Re: [PATCH v11 17/43] KVM: arm64: nv: Support multiple nested Stage-2 mmu structures

Ganapatrao Kulkarni <gankulkarni@xxxxxxxxxxxxxxxxxxxxxx> · Wed, 31 Jan 2024 15:09:34 +0530

Hi Marc,

On 25-01-2024 02:28 pm, Marc Zyngier wrote:
On Thu, 25 Jan 2024 08:14:32 +0000,
Ganapatrao Kulkarni <gankulkarni@xxxxxxxxxxxxxxxxxxxxxx> wrote:

Hi Marc,

On 23-01-2024 07:56 pm, Marc Zyngier wrote:
Hi Ganapatrao,

On Tue, 23 Jan 2024 09:55:32 +0000,
Ganapatrao Kulkarni <gankulkarni@xxxxxxxxxxxxxxxxxxxxxx> wrote:

Hi Marc,

+void kvm_vcpu_load_hw_mmu(struct kvm_vcpu *vcpu)
+{
+	if (is_hyp_ctxt(vcpu)) {
+		vcpu->arch.hw_mmu = &vcpu->kvm->arch.mmu;
+	} else {
+		write_lock(&vcpu->kvm->mmu_lock);
+		vcpu->arch.hw_mmu = get_s2_mmu_nested(vcpu);
+		write_unlock(&vcpu->kvm->mmu_lock);
+	}

Due to race, there is a non-existing L2's mmu table is getting loaded
for some of vCPU while booting L1(noticed with L1 boot using large
number of vCPUs). This is happening since at the early stage the
e2h(hyp-context) is not set and trap to eret of L1 boot-strap code
resulting in context switch as if it is returning to L2(guest enter)
and loading not initialized mmu table on those vCPUs resulting in
unrecoverable traps and aborts.

I'm not sure I understand the problem you're describing here.

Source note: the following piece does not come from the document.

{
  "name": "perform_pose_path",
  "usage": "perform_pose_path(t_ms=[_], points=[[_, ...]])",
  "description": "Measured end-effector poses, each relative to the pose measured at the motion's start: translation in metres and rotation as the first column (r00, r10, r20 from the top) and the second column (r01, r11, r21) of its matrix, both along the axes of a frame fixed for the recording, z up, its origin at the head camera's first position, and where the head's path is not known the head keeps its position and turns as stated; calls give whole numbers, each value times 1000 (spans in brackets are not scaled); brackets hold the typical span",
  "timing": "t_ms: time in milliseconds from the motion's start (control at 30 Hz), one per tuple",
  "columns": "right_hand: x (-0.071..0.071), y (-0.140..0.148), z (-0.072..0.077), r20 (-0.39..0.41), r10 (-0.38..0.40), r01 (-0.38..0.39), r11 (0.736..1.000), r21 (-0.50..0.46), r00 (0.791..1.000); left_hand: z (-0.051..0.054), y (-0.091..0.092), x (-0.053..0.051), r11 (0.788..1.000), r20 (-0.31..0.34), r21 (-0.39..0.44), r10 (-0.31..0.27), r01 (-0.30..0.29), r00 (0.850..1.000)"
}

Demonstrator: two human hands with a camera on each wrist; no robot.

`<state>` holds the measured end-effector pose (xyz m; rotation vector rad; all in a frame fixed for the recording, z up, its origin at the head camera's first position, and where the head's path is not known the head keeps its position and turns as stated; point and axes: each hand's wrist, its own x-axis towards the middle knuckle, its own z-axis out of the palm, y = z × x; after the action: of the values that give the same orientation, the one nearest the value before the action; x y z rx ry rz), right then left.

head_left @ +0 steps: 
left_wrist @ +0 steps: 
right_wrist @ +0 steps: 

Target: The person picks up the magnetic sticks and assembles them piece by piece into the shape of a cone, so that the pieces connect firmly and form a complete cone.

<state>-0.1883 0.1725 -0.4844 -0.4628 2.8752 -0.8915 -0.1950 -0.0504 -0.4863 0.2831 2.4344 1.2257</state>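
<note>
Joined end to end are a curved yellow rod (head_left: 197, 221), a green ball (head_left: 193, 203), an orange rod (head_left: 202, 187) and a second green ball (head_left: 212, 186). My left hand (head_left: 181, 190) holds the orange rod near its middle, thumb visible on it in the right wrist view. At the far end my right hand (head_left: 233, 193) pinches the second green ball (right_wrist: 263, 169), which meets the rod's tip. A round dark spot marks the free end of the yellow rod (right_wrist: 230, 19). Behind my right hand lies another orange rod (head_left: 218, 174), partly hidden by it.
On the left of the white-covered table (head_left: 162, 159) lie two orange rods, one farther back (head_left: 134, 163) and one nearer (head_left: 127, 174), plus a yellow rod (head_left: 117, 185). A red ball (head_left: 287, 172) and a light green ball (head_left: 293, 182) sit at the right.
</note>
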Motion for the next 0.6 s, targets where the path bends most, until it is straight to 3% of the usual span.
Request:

IIUC, When the S2 fault happens, the faulted vCPU gets the pages from
qemu process and maps in S2 and copies the code to allocated
memory. Mean while other vCPUs which are in race to come online, when
they switches over to dummy S2 finds the mapping and returns to L1 and
subsequent execution does not fault instead fetches from memory where
no code exists yet(for some) and generates stage 1 instruction abort
and jumps to abort handler and even there is no code exist and keeps
aborting. This is happening on random vCPUs(no pattern).

Why is that any different from the way we handle faults in the
non-nested case? If there is a case where we can map the PTE at S2
before the data is available, this is a generic bug that can trigger
irrespective of NV.

What is the race exactly? Why isn't the shadow S2 good enough? Not
having HCR_EL2.VM set doesn't mean we can use the same S2, as the TLBs
are tagged by a different VMID, so staying on the canonical S2 seems
wrong.

IMO, it is unnecessary to switch-over for first ERET while L1 is
booting and repeat the faults and page allocation which is anyway
dummy once L1 switches to E2H.

It is mandated by the architecture. EL1 is, by definition, a different
translation regime from EL2. So we *must* have a different S2, because
that defines the boundaries of TLB creation and invalidation. The
fact that these are the same pages is totally irrelevant.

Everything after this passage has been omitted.